### Task statement
For this exercise, retype each line of the material below verbatim and omit any picture.
►
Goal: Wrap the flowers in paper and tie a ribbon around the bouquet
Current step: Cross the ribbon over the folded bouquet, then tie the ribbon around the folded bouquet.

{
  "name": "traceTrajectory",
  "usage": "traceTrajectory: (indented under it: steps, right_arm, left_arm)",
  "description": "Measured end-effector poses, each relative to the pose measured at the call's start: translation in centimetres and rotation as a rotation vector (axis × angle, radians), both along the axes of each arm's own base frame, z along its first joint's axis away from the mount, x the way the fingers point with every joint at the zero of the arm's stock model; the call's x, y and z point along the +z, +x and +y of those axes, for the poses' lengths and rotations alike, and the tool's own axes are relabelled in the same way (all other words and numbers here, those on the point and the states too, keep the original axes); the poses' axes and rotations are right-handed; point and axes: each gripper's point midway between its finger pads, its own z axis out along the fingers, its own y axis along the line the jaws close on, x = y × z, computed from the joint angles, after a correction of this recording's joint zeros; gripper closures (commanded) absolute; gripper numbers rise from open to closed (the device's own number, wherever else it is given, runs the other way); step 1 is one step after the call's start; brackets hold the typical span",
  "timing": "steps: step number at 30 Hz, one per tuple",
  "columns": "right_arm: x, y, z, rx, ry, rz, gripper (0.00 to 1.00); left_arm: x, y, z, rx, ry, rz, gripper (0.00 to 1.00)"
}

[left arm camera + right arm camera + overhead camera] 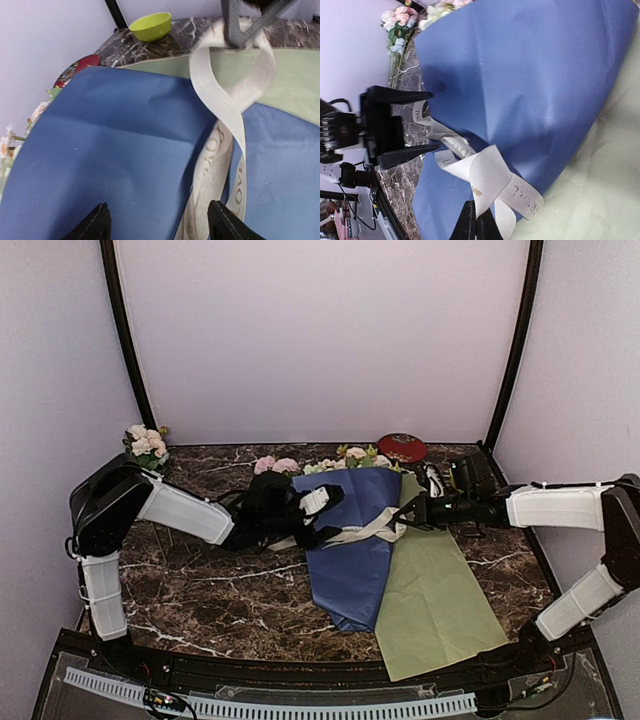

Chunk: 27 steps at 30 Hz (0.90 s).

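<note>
Ribbon (490,172) loops across bouquet (530,75), pinched in right tool (476,214).

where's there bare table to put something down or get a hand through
Biggest bare marble: front left, between the left arm, the blue paper and the near edge. A narrower strip lies right of the yellow-green sheet. Crowded: mid-table, where left gripper and right gripper meet at the ribbon, and the back edge with flowers and red tin.

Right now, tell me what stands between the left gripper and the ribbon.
Nothing visible does. The ribbon lies uncovered on the blue paper just ahead of the open left gripper; the right gripper pinches its far loop.
</note>
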Motion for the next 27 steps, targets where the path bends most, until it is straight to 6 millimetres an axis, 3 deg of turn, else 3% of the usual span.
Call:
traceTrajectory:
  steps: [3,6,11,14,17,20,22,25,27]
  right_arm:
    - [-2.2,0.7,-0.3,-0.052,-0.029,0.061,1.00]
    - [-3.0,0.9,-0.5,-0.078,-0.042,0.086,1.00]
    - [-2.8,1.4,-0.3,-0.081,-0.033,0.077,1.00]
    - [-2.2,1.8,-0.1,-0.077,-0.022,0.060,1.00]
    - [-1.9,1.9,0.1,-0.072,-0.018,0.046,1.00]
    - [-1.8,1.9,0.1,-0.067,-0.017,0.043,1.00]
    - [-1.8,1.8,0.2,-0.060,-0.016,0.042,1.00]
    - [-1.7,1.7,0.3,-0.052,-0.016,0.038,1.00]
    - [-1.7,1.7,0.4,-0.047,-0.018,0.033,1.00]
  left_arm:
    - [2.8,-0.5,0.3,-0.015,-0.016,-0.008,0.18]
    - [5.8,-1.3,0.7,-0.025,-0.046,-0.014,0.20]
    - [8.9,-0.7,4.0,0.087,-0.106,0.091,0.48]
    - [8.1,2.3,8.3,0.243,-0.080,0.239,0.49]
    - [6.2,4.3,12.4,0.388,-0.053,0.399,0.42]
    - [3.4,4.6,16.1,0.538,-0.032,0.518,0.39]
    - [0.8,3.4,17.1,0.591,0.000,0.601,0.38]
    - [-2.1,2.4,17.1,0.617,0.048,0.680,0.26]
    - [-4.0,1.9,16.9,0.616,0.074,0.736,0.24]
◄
### Result
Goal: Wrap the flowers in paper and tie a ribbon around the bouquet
Current step: Cross the ribbon over the folded bouquet, then tie the ribbon around the folded bouquet.

{
  "name": "traceTrajectory",
  "usage": "traceTrajectory: (indented under it: steps, right_arm, left_arm)",
  "description": "Measured end-effector poses, each relative to the pose measured at the call's start: translation in centimetres and rotation as a rotation vector (axis × angle, radians), both along the axes of each arm's own base frame, z along its first joint's axis away from the mount, x the way the fingers point with every joint at the zero of the arm's stock model; the call's x, y and z point along the +z, +x and +y of those axes, for the poses' lengths and rotations alike, and the tool's own axes are relabelled in the same way (all other words and numbers here, those on the point and the states too, keep the original axes); the poses' axes and rotations are right-handed; point and axes: each gripper's point midway between its finger pads, its own z axis out along the fingers, its own y axis along the line the jaws close on, x = y × z, computed from the joint angles, after a correction of this recording's joint zeros; gripper closures (commanded) absolute; gripper numbers rise from open to closed (the device's own number, wherever else it is given, runs the other way); step 1 is one step after the call's start; brackets hold the typical span",
  "timing": "steps: step number at 30 Hz, one per tuple",
  "columns": "right_arm: x, y, z, rx, ry, rz, gripper (0.00 to 1.00); left_arm: x, y, z, rx, ry, rz, gripper (0.00 to 1.00)"
}

[left arm camera + right arm camera + overhead camera] 

Chunk: 27 steps at 30 Hz (0.90 s).

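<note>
Ribbon (490,172) loops across bouquet (530,75), pinched in right tool (476,214).

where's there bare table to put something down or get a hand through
Biggest bare marble: front left, between the left arm, the blue paper and the near edge. A narrower strip lies right of the yellow-green sheet. Crowded: mid-table, where left gripper and right gripper meet at the ribbon, and the back edge with flowers and red tin.

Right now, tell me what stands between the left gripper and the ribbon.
Nothing visible does. The ribbon lies uncovered on the blue paper just ahead of the open left gripper; the right gripper pinches its far loop.
</note>
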Motion for the next 27 steps, targets where the path bends most, until it is straight to 6 millimetres an axis, 3 deg of turn, else 3% of the usual span.
Call:
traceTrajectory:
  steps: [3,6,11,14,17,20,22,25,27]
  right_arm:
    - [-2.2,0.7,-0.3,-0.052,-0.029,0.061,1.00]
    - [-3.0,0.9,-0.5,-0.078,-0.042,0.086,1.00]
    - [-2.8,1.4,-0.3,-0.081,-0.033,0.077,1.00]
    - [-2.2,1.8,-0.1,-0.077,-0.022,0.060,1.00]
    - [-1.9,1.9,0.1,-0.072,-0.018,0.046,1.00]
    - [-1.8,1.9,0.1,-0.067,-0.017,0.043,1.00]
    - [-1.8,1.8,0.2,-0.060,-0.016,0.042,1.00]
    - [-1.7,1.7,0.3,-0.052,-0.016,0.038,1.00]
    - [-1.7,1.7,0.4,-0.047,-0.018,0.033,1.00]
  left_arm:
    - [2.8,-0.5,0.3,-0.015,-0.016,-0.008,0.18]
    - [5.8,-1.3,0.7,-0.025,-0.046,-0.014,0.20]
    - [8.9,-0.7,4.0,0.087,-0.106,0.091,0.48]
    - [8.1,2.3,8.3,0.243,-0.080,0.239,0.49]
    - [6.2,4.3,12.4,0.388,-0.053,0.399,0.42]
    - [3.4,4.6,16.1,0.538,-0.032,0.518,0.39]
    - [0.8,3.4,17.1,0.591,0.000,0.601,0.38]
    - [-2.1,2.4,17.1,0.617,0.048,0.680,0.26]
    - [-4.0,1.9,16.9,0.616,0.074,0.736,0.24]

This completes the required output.